Едут два царевича, близко ли путь, далеко ли, долго ль в езде, коротко ли, оба не знают. Едут год они, едут два, проехали три царства, и синеются-виднеются горы высокие, между гор степи песчаные: то земля Змея Лютого. И спрашивают царевичи встречных: «Не слыхали ли, не видали ли, где царевна Василиса, золотая коса?» И от встречных в ответ им: «Мы ее не знали, где она — не слыхали». Дав ответ, идут в сторону. Подъезжают царевичи к великому городу. Стоит на дороге предряхлый старик — и кривой и хромой, и с клюкой и с сумой, просит милостыни. Приостановились царевичи, бросили ему деньгу серебряную и спросили его: не видал ли он где, не слыхал ли чего о царевне Василисе, золотой косе, непокрытой красе? «Эх, дружки! — отвечал старик. — Знать, что вы из чужой земли! Наш правитель Лютый Змей запретил крепко-накрепко толковать с чужеземцами. Нам под страхом заказано говорить-пересказывать, как пронес мимо города вихорь царевну прекрасную». Тут догадались царевичи, что близко сестра их родимая. Рьяных коней понукают, к дворцу подъезжают. А дворец тот золотой и стоит на одном столбе на серебряном, а навес над дворцом самоцветных каменьев, лестницы перламутровые, как крылья, и обе стороны расходятся-сходятся.

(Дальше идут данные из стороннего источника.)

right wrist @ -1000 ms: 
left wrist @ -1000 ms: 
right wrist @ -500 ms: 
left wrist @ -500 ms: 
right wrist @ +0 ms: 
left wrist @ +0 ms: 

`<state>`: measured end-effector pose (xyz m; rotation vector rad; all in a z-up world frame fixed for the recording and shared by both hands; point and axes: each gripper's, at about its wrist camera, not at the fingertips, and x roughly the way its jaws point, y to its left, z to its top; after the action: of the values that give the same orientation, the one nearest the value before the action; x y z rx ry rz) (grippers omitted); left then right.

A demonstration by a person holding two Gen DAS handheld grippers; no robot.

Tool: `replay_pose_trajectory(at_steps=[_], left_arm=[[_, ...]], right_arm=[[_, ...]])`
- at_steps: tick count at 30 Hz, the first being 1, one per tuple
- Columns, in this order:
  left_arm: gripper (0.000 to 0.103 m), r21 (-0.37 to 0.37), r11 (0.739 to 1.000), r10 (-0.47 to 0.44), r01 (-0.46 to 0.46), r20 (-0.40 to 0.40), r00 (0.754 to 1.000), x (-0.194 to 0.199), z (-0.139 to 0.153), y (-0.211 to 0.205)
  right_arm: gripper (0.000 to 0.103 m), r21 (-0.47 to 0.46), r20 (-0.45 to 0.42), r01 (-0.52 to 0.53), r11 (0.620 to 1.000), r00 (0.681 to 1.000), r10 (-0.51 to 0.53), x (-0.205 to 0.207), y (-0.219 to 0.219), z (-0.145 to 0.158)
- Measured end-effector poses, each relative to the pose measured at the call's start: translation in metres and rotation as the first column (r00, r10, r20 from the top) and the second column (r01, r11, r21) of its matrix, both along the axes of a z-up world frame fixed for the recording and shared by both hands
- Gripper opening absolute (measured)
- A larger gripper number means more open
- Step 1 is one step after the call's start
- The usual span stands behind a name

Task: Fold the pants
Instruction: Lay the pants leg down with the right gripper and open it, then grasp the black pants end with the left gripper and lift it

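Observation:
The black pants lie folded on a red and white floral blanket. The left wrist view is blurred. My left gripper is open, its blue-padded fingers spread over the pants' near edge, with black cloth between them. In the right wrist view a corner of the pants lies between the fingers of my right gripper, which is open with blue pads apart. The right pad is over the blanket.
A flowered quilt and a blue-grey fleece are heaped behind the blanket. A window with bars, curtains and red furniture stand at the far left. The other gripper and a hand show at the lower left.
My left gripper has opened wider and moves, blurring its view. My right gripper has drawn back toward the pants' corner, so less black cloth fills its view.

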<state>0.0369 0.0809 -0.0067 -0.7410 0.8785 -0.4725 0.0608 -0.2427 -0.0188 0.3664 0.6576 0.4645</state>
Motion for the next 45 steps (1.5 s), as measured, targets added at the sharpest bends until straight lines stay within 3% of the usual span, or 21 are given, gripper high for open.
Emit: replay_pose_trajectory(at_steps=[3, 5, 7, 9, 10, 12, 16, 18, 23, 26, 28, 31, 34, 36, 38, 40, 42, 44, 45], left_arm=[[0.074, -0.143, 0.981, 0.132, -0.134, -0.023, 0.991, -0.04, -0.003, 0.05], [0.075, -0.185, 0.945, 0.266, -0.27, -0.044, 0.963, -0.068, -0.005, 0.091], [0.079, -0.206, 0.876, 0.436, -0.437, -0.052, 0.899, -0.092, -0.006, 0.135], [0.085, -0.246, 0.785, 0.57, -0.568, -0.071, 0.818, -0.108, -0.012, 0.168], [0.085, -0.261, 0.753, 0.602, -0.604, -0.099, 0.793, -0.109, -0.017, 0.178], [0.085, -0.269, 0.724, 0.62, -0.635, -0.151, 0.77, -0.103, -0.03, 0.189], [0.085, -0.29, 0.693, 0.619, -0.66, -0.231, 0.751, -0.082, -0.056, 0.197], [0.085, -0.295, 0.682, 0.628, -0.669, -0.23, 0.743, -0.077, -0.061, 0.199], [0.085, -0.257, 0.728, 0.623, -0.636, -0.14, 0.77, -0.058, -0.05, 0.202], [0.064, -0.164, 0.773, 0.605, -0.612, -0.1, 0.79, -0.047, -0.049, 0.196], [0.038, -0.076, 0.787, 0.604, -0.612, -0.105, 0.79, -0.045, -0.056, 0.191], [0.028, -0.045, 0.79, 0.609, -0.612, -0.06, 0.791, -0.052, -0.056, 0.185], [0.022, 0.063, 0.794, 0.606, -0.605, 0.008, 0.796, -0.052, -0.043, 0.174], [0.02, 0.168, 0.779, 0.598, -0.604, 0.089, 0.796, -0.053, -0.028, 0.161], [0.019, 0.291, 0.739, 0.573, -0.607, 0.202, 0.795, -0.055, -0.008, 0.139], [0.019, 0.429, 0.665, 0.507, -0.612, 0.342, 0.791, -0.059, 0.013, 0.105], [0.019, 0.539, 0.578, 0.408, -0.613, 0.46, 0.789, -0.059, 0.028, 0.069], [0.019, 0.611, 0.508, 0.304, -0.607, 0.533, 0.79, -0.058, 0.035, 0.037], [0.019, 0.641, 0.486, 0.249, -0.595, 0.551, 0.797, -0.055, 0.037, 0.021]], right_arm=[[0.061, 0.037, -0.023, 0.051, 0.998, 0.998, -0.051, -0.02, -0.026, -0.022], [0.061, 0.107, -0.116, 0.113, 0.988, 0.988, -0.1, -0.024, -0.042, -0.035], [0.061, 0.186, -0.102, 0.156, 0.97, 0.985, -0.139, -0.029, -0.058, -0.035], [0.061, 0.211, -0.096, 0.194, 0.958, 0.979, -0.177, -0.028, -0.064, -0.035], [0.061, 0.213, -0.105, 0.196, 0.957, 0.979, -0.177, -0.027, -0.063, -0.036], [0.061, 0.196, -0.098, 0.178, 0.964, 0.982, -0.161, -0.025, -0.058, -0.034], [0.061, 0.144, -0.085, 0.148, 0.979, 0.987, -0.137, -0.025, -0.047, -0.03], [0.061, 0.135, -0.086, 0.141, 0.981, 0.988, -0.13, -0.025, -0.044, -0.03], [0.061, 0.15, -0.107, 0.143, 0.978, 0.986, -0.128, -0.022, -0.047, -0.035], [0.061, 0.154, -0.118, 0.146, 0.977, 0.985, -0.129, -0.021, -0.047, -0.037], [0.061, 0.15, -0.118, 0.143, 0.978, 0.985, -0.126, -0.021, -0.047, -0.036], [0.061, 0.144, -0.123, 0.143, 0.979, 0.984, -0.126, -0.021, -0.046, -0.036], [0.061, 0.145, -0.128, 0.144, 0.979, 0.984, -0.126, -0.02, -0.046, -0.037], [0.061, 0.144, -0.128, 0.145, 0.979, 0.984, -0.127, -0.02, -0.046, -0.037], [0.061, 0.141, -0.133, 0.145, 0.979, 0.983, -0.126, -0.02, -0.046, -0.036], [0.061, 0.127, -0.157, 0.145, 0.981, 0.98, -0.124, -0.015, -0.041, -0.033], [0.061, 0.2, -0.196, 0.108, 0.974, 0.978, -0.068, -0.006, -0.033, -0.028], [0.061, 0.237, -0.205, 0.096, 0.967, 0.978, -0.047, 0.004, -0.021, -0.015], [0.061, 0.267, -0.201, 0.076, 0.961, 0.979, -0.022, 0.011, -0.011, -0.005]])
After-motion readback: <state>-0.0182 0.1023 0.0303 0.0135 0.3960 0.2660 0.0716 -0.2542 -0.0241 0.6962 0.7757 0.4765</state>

На ту пору Василиса Прекрасная смотрит в грусти в окошечко, сквозь решетку золотую, и от радости вскрикнула — братьев своих вдалеке распознала, словно сердце сказало, и царевна тихонько послала их встретить, во дворец проводить. А Змей Лютый в отлучке был. Василиса Прекрасная береглася-боялася, чтобы он не увидел их. Лишь только вошли они, застонал столб серебряный, расходилися лестницы, засверкали все кровельки, весь дворец стал повертываться, по местам передвигиваться. Царевна испугалась и братьям говорит: «Змей летит! Змей летит! Оттого и дворец кругом перевертывается. Скройтесь, братья!» Лишь сказала, как Змей Лютый влетел, и он крикнул громким голосом, свистнул молодецким посвистом: «Кто тут живой человек?» — «Мы, Змей Лютый! — не робея, отвечали царевичи. — Из родной земли за сестрой пришли». — «А, это вы, молодцы! — вскрикнул Злой, крыльями хлопая. — Незачем бы вам от меня пропадать, здесь сестры искать. Вы братья ей родные, богатыри, да небольшие!» И Змей подхватил на крыло одного, ударил им в другого, и свистнул, и гаркнул. К нему прибежала дворцовая стража, подхватила мертвых царевичей, бросила обоих в глубокий ров. Василиса царевна в слезы. Василиса, коса золотая, ни пищи, ни питья не принимает, на свет бы глядеть не хочет. Два дня и три проходит — ей не умирать стать, умереть не решилася — жаль красоты своей, голода послушала, на третий покушала. А сама думу думает, как бы от Змея избавиться, и стала выведывать ласкою. «Змей Лютый! — сказала она. — Велика твоя сила, могуч твой полет, неужели тебе супротивника нет?» — «Еще не пора, — молвил Змей, — на роду моем написано, что будет мне супротивник Иван Горох, и родится он от горошинки».